I'm using Spark SQL to perform a simple query from my Iceberg table. Some info about the table itself because that might be useful (state from the moment of posting this question):
Code:
Long start = System.nanoTime();
SparkSession spark = getSparkSession();
System.out.println("Session creation took (ms): " + (System.nanoTime() - start) / 1000000);
Dataset<Row> data = spark.sql("SELECT * FROM myschema.mytable WHERE time BETWEEN CAST('2024-07-10 14:00:00.0' AS TIMESTAMP) AND CAST('2024-07-10 15:40:00.0' AS TIMESTAMP)");
System.out.println("Count: " + data.count());
System.out.println("Partitions: " + data.rdd().getNumPartitions());
System.out.println("Execution took (ms): " + (System.nanoTime() - start) / 1000000);
spark.stop();
Output:
Session creation took (ms): 4333
Count: 0
Partitions: 143
Execution took (ms): 107029
Important note: This number of partitions is going up when I load more and more data into my source table. If I perform the same query after some time count will remain 0, but number of partitions will be higher.
Two big questions are:
1. Why is this simple query so slow (~100 seconds) even when I deliberately extract 0 rows from source table by pointing to timestamps from the future? When I perform this query via Trino is takes 1-2 seconds. Also when I set proper timestamps and extract e.g. 500 rows it makes no difference, still runs ~100 seconds.
2. What is this number of partitions and why it keeps increasing?

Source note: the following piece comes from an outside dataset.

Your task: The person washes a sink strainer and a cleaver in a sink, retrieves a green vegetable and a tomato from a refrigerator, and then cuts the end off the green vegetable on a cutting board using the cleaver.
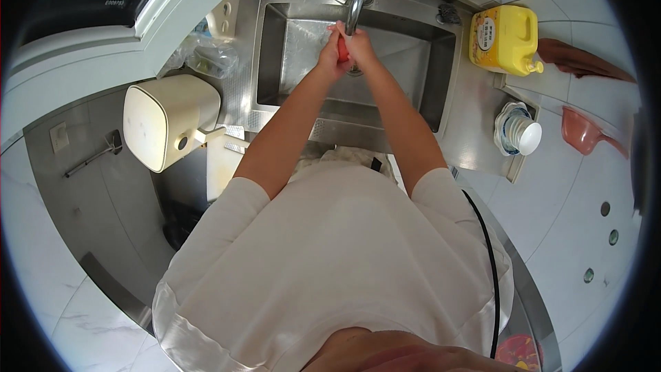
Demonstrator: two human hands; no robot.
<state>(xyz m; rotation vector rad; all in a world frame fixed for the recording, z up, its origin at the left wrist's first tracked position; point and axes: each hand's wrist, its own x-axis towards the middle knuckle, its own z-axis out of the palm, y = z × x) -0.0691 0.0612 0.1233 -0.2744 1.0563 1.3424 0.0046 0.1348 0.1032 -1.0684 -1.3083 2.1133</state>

Why is it e.g. 143 if table has 28 partitions?
UPDATE (10.07.2024):
When I change my query to simple "SELECT * FROM myschema.mytable" it executes like 10-12x times faster.
Turned out Spark had a problem with my "SELECT..." statement for some reason, while I focused mostly on fixing partitioning.
I've formatted my times like this "yyyy-MM-dd HH:mm:ss" and replaced "spark.sql(...)" with:
spark.read().format("iceberg").load(getSourceTable()).filter(col("time").between(startTime, endTime));
After this, everything works as expected.